◆ TASK TO COMPLETE
Without including any pictures, write out all the records word for word.

DATA EXCERPTS section start

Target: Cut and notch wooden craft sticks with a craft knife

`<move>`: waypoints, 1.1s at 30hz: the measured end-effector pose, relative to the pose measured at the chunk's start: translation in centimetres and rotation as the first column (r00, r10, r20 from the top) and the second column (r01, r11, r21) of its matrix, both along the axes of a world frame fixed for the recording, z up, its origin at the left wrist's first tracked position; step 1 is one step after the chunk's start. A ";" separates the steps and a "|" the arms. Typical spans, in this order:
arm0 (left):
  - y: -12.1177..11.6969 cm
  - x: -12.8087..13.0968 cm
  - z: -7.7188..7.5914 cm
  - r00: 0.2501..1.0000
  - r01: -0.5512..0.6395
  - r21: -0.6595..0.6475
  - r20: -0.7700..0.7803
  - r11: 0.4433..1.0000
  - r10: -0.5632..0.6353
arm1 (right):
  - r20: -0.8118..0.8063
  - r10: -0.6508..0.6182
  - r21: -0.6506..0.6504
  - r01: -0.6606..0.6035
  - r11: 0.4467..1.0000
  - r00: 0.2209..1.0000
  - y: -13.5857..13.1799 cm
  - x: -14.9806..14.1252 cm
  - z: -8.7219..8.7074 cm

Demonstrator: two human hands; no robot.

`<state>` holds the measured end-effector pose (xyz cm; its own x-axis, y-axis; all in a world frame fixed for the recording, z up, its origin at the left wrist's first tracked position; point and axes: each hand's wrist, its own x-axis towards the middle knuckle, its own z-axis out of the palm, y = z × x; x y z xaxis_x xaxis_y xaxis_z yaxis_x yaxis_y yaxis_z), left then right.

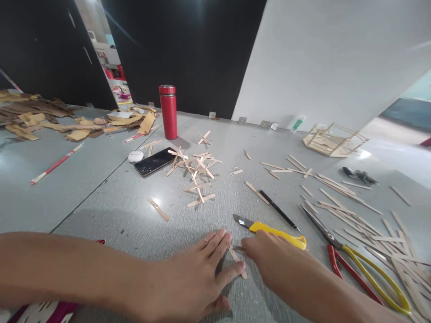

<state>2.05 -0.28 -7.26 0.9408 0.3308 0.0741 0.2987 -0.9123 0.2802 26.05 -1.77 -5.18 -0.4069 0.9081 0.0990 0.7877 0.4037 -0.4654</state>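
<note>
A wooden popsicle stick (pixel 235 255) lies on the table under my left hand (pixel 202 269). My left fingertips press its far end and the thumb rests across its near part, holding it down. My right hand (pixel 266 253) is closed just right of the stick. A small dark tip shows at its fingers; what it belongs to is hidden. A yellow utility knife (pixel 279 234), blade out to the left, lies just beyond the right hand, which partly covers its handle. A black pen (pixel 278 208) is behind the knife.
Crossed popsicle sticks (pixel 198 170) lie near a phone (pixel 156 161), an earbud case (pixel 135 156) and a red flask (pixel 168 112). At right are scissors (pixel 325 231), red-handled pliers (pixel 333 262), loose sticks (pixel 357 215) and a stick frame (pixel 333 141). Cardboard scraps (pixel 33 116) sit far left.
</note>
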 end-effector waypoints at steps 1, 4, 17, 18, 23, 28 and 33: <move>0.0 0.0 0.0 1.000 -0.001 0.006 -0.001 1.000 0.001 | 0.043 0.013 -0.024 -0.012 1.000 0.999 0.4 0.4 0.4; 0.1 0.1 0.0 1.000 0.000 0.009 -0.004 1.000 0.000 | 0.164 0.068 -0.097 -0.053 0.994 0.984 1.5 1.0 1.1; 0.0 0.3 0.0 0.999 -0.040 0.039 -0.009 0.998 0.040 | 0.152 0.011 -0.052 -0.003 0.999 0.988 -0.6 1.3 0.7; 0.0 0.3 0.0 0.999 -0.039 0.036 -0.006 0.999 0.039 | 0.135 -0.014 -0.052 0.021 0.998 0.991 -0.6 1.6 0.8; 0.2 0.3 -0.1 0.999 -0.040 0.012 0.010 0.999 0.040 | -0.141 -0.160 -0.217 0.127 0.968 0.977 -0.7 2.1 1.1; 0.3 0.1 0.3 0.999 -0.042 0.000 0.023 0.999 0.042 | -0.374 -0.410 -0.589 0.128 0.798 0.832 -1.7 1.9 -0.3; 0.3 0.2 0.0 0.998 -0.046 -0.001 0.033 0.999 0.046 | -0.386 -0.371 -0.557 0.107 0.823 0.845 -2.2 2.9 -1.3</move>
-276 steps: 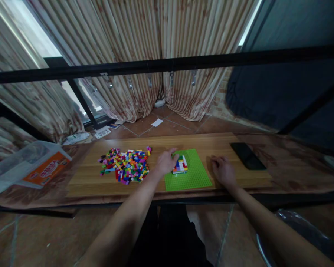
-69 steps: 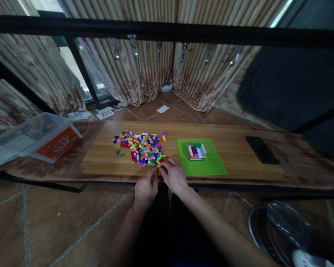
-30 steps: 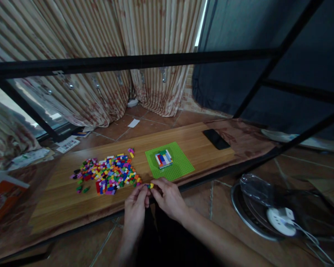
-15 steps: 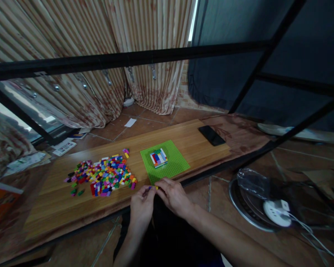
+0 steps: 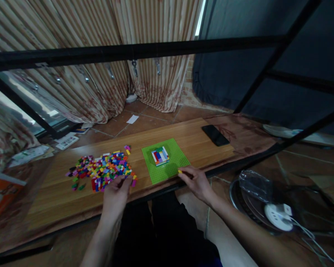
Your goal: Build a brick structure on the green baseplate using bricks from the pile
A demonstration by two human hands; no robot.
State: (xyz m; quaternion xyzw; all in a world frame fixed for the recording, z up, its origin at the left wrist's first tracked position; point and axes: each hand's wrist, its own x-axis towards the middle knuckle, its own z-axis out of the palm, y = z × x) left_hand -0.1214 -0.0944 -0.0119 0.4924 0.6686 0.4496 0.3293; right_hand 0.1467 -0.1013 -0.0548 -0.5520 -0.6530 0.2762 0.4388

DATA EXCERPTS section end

◆ REPLY
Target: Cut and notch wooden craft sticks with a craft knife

`<move>`: waypoints, 1.1s at 30hz: the measured end-effector pose, relative to the pose measured at the chunk's start: translation in centimetres and rotation as the first column (r00, r10, r20 from the top) and the second column (r01, r11, r21) of its matrix, both along the axes of a world frame fixed for the recording, z up, its origin at the left wrist's first tracked position; step 1 is one step after the chunk's start. A ";" separates the steps and a "|" the arms. Typical spans, in this order:
arm0 (left):
  - y: -12.1177..11.6969 cm
  - x: -12.8087..13.0968 cm
  - z: -7.7188..7.5914 cm
  - r00: 0.2501..1.0000
  - r01: -0.5512..0.6395
  - r21: -0.6595..0.6475
  - r20: -0.7700..0.7803
  - r11: 0.4433..1.0000
  - r10: -0.5632..0.6353
arm1 (right):
  - r20: -0.8118..0.8063
  - r10: -0.6508..0.6182
  - r21: -0.6506..0.6504
  - r01: -0.6606..0.6035
  - r11: 0.4467..1.0000
  - r00: 0.2209..1.0000
  - y: -13.5857..13.1799 cm
  - x: -14.9806..14.1252 cm
  - z: -8.7219..8.7074 cm

Demonstrator: two human hands; no robot.

`<state>` holds the measured end-effector pose (xyz cm; its own x-axis, y-axis; all in a world frame fixed for the recording, z up, its origin at the left wrist's first tracked position; point and axes: each hand's wrist, its own x-axis towards the middle knuckle, its own z-axis out of the palm, y = z × x; x y z xaxis_x xaxis_y xaxis_z yaxis_x yaxis_y yaxis_z), left then right.


<state>2.05 -0.28 -7.26 0.9408 0.3308 0.0741 0.2987 -0.9123 0.2802 26.05 -1.77 -5.18 -0.4069 0.9081 0.0990 0.7877 0.4037 -0.4654</state>
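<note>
A wooden popsicle stick (pixel 235 255) lies on the table under my left hand (pixel 202 269). My left fingertips press its far end and the thumb rests across its near part, holding it down. My right hand (pixel 266 253) is closed just right of the stick. A small dark tip shows at its fingers; what it belongs to is hidden. A yellow utility knife (pixel 279 234), blade out to the left, lies just beyond the right hand, which partly covers its handle. A black pen (pixel 278 208) is behind the knife.
Crossed popsicle sticks (pixel 198 170) lie near a phone (pixel 156 161), an earbud case (pixel 135 156) and a red flask (pixel 168 112). At right are scissors (pixel 325 231), red-handled pliers (pixel 333 262), loose sticks (pixel 357 215) and a stick frame (pixel 333 141). Cardboard scraps (pixel 33 116) sit far left.
</note>
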 end-effector waypoints at steps 1, 4, 17, 18, 23, 28 and 33: <move>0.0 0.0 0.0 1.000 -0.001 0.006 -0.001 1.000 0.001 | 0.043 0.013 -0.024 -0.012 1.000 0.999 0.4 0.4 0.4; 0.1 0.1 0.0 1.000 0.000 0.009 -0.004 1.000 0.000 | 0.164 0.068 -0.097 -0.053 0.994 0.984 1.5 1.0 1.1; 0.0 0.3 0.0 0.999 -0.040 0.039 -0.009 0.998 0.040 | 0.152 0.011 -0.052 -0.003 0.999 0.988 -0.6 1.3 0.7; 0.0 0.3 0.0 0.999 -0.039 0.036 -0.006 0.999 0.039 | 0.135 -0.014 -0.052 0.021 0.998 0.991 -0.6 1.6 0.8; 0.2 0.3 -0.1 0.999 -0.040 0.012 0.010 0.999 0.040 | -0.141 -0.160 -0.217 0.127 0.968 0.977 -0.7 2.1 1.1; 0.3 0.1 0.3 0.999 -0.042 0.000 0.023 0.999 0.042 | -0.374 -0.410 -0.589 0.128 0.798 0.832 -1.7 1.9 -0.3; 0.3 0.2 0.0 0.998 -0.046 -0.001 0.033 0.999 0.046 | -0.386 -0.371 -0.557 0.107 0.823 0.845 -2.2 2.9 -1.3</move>
-276 steps: 
-69 steps: 
-30 steps: 
-15 steps: 
+0 steps: 
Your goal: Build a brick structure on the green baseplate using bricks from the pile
A demonstration by two human hands; no robot.
State: (xyz m; quaternion xyzw; all in a world frame fixed for the recording, z up, its origin at the left wrist's first tracked position; point and axes: each hand's wrist, its own x-axis towards the middle knuckle, its own z-axis out of the palm, y = z × x) left_hand -0.1214 -0.0944 -0.0119 0.4924 0.6686 0.4496 0.3293; right_hand 0.1467 -0.1013 -0.0548 -0.5520 -0.6530 0.2762 0.4388

The exercise requires no additional content.